WHAT TO WORK ON |
Without changing a thing, reproduce the entire listing and leave out its pictures.

Start of MATERIAL PROVIDED

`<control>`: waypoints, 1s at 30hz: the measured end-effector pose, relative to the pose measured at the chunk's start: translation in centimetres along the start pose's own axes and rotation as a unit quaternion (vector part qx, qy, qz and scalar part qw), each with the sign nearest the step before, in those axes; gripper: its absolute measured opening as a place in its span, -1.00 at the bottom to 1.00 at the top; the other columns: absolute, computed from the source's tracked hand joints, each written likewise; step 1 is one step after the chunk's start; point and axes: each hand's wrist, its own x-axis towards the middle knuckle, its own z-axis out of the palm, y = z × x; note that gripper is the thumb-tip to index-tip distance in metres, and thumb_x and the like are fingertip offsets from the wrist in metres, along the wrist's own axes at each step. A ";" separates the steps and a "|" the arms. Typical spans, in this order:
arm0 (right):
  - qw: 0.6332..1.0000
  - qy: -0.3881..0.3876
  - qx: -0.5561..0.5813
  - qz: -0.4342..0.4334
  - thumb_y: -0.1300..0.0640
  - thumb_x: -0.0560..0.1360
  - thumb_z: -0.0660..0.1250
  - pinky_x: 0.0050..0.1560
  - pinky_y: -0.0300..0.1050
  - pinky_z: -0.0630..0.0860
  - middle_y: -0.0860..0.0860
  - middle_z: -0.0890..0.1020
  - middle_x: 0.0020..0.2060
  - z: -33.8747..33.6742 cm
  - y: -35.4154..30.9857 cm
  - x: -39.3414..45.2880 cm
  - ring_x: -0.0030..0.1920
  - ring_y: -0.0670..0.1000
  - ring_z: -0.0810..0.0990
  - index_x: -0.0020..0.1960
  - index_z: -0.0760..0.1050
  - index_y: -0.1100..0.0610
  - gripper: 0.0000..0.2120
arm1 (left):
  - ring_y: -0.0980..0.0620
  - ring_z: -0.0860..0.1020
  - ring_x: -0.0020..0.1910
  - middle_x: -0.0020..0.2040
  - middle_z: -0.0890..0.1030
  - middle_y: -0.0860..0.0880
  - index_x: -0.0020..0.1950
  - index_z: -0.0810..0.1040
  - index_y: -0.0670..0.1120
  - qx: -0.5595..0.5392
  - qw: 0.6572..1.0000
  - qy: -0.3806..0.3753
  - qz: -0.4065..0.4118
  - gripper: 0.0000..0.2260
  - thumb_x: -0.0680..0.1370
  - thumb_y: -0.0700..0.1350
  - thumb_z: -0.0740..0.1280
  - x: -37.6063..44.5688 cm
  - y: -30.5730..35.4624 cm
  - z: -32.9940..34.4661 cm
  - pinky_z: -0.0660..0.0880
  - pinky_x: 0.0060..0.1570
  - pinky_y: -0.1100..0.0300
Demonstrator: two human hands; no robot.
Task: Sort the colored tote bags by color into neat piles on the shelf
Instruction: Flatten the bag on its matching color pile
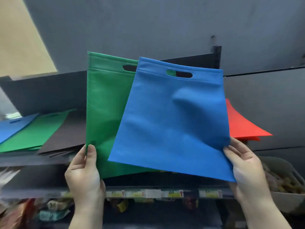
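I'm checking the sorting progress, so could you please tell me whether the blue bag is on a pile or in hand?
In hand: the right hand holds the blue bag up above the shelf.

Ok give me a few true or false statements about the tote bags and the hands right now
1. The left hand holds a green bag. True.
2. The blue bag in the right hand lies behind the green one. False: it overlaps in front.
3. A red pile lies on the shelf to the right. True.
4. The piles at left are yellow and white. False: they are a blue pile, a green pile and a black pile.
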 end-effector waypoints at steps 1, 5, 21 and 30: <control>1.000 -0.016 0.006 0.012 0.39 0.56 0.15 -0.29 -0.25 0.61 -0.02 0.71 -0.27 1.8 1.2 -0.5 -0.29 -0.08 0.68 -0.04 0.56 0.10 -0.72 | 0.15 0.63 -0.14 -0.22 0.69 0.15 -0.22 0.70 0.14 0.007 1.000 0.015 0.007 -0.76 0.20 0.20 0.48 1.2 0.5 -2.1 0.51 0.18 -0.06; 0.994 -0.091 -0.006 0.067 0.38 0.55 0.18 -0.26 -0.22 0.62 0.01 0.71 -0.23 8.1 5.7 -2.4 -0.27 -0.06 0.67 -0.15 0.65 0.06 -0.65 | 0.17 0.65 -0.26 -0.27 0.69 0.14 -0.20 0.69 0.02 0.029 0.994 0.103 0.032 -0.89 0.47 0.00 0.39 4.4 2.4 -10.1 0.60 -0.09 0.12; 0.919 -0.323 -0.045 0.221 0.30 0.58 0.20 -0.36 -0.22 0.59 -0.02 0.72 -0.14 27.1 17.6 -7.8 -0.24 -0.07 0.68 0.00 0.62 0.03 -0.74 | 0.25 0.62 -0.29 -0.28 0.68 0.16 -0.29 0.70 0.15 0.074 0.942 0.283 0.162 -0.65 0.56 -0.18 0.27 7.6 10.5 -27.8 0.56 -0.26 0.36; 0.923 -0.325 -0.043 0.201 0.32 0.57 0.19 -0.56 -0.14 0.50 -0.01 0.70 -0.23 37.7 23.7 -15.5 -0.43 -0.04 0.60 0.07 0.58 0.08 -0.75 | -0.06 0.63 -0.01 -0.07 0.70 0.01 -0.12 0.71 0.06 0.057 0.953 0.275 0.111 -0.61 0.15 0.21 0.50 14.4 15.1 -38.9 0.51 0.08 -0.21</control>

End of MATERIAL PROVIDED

RESULT OF THE TASK |
`<control>`: waypoints, 1s at 30hz: the measured end-effector pose, relative to the pose measured at the chunk's start: translation in centimetres along the start pose's own axes and rotation as a unit quaternion (vector part qx, qy, qz and scalar part qw), each with the sign nearest the step before, in those axes; gripper: its absolute measured opening as a place in its span, -1.00 at the bottom to 1.00 at the top; the other columns: absolute, computed from the source's tracked hand joints, each written likewise; step 1 is one step after the chunk's start; point and axes: each hand's wrist, its own x-axis towards the middle knuckle, its own z-axis out of the palm, y = z × x; note that gripper is the thumb-tip to index-tip distance in metres, and thumb_x and the like are fingertip offsets from the wrist in metres, along the wrist's own axes at each step. A ";" separates the steps and a "|" the arms. Typical spans, in this order:
arm0 (right):
  - qw: 0.6332..1.0000
  - qy: -0.3881..0.3876
  - qx: -0.5561..0.5813
  - qz: -0.4342..0.4334
  - thumb_y: -0.1300..0.0640
  - thumb_x: -0.0560..0.1360
  - thumb_z: -0.0660..0.1250
  - pinky_x: 0.0050..0.1560
  - pinky_y: -0.0300..0.1050
  - pinky_z: -0.0630..0.0860
  - middle_y: -0.0860..0.0860
  - middle_z: -0.0890..0.1020
  - middle_x: 0.0020..0.2060
  - z: -33.8747..33.6742 cm
  - y: -35.4154..30.9857 cm
  - x: -39.3414..45.2880 cm
  - ring_x: -0.0030..0.1920
  - ring_y: -0.0670..0.1000
  - ring_z: -0.0810..0.0990
  - index_x: -0.0020..0.1960
  - index_z: -0.0760..0.1050
  - index_y: -0.1100..0.0610
  - gripper: 0.0000..0.2120
arm1 (left):
  - ring_y: -0.0980..0.0620
  - ring_z: -0.0860..0.1020
  - ring_x: -0.0020..0.1910
  - middle_x: -0.0020..0.2040
  - middle_z: -0.0890..0.1030
  - middle_y: -0.0860..0.0880
  - index_x: -0.0020..0.1950
  - index_z: -0.0810..0.1040
  - index_y: -0.0670..0.1120
  - qx: -0.5595..0.5392
  - qw: 0.6572..1.0000
  - qy: -0.3806..0.3753
  - qz: -0.4065..0.4118
  - gripper: 0.0000..0.2260
  - thumb_x: -0.0680..0.1370
  - thumb_y: -0.0700..0.1350
  - thumb_z: -0.0740..0.1280
  - x: -37.6063..44.5688 cm
  - y: -30.5730..35.4624 cm
  - z: -32.9940..34.4661 cm
  - pinky_z: -0.0660..0.0880
  - pinky_x: 0.0060..0.1570
  - pinky_y: -0.1100..0.0300
Demonstrator: two human hands; no robot.
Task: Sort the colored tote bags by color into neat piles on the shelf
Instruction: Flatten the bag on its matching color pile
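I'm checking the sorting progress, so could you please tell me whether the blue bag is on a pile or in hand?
In hand: the right hand holds the blue bag up above the shelf.

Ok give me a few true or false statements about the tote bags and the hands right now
1. The left hand holds a green bag. True.
2. The blue bag in the right hand lies behind the green one. False: it overlaps in front.
3. A red pile lies on the shelf to the right. True.
4. The piles at left are yellow and white. False: they are a blue pile, a green pile and a black pile.
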 end-effector waypoints at steps 1, 5, 21 and 30: <control>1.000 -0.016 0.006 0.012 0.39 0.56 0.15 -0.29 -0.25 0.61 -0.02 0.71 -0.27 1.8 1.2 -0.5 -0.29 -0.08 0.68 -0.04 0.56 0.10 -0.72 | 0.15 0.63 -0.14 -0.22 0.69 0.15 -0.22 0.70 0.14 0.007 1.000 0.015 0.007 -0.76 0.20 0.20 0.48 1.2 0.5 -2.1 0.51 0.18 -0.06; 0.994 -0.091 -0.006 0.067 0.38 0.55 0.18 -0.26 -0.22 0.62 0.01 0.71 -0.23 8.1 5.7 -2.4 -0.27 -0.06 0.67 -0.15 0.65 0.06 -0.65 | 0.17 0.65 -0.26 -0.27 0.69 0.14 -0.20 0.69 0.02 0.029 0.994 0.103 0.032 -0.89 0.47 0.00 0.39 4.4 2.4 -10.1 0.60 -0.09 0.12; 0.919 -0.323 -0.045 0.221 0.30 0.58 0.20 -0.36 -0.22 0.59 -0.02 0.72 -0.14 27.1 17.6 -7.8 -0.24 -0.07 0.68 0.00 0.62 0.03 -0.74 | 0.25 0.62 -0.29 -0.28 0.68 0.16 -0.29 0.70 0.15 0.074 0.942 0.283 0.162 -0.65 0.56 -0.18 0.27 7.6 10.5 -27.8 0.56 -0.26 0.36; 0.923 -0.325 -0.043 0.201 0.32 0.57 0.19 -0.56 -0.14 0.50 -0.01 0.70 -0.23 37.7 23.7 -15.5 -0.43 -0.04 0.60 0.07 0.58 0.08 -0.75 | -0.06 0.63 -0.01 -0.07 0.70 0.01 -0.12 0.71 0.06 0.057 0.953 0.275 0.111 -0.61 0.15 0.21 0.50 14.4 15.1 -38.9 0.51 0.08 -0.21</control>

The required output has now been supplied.